ARTIGO

Já deu!

Laerte Silva

É pouco o tempo de governo, mas o suficiente para cansar boa parte da população. O presidente Jair Bolsonaro por suas falas “incendeia” a tranquilidade brasileira ao comprar brigas e tratar as coisas como se estivesse lidando com seus assuntos domésticos, ou ainda, como se estivesse no parlamento, ou em campanha.

Deveria saber que recebeu votos pelo desejo de mudança de viés ideológico de governo e por ausência de opções, não porque virou o queridinho da nação. Ledo engano se ainda se sente inebriado por isso. O tempo de falar sem consequências acabou há meses, mas tenta sustentar uma narrativa de palanque que não respeita nem mesmo os ministros escolhidos.

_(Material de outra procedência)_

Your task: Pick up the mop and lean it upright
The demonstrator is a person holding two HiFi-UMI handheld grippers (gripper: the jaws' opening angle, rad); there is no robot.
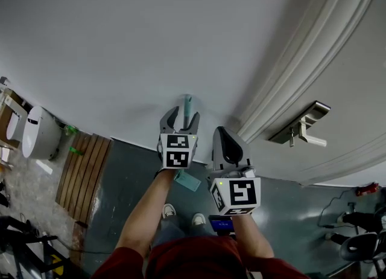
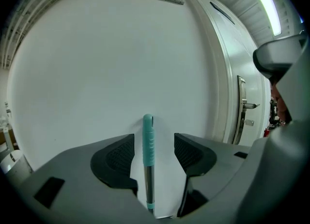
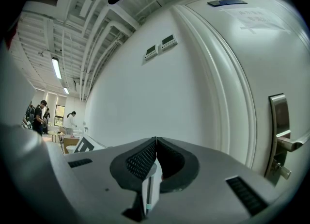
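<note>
The mop stands upright against the white wall. Its teal grip tops a silver shaft, and the teal mop head rests on the floor by my feet. My left gripper is open around the grip; a gap shows on both sides between the pads and the handle. My right gripper is just to the right of the mop, jaws shut with nothing between them. A bit of the shaft shows below them.
A white door with a metal lever handle and its moulded frame lie to the right. A white bin and a slatted wooden board sit to the left. Dark chairs and cables are at lower right.
</note>
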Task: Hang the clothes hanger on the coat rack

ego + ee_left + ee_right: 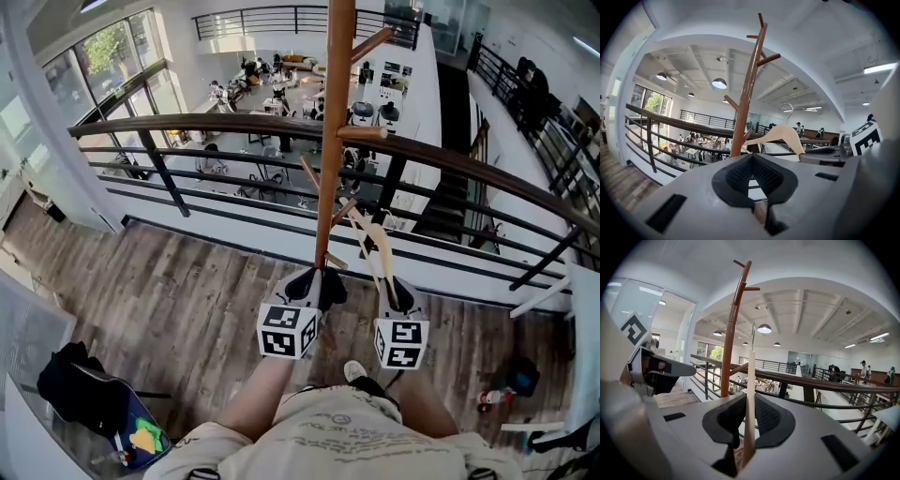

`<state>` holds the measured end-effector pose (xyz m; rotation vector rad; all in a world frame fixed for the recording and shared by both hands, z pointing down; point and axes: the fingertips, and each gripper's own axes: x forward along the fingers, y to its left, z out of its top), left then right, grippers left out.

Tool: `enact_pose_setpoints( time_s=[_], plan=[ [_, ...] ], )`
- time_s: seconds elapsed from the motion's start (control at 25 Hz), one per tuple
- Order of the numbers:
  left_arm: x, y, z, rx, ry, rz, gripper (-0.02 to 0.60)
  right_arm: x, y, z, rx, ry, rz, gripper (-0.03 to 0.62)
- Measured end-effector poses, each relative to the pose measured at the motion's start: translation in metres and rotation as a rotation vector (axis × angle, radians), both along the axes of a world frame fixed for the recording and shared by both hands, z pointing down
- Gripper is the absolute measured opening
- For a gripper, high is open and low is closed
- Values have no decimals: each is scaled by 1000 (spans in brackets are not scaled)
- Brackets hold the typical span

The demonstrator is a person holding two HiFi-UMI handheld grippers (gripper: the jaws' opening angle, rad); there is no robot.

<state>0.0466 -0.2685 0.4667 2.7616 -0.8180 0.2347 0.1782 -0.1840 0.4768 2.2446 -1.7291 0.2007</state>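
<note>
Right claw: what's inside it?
A wooden clothes hanger, edge-on and upright, is clamped between the pads of the right claw. Its metal hook rises above. Anything of the hanger below the grip is covered by the claw body.

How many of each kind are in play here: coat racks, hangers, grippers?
coat rack: 1
clothes hanger: 1
grippers: 2 (left gripper, right gripper)
Total: 4
</note>
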Motion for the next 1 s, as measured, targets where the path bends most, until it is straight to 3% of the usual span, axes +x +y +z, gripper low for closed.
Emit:
enact_pose_setpoints(
  time_s=[1.0],
  plan=[
    [33, -21, 2, -34, -44, -213, 5, 33, -58, 24, -59, -29, -270, 51]
  ],
)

Já deu ! O senhor presidente precisa entender que o Brasil precisa superar a crise econômica, reduzir o desemprego e que não são mensagens nas redes sociais que farão isso. A atividade econômica não surpreende, mesmo dando-se um desconto ao fato de que o país chegou às suas mãos quebrado. Necessita de assessores que não coloquem gasolina na fogueira, mas o aconselhem ao exercício da diplomacia e menos verborragia.

O jogo de cena de troca de gentilezas com o ministro Sergio Moro não empolga e isso não afasta a necessidade de negociar com o Congresso Nacional os interesses da pasta da Justiça. É também lamentável que toda vez que se manifesta há sempre uma agressividade, não admite ser contrariado, o que é péssimo do ponto de vista do ambiente democrático que tanto se quer manter.

Trabalho, muito trabalho é o que há e o presidente parece não se dar conta da grandeza do seu cargo e da importância das palavras que profere. Também pelas decisões que toma, como a de dar o “filé” da embaixada em Washington-EUA ao seu filho.

Mais do que polarizar com o presidente da França, Emmanuel Macron, ainda que tenha certa razão no seu discurso, isto não afasta o fato de que eleito, os problemas nacionais agora são dele, Jair Bolsonaro, que arrumou um bom modo para animar seus seguidores, mas não o bastante para tranquilizar. As queimadas na Amazônia sempre aconteceram, é fato, o que não pode é desprezar ajuda externa ofertada espontaneamente. Não se trata de vender a Amazônia a prestação, mas de aproveitar a ocasião e suprir o caixa baixo mostrando ao mundo que é possível sim manter a soberania fazendo o dever de casa.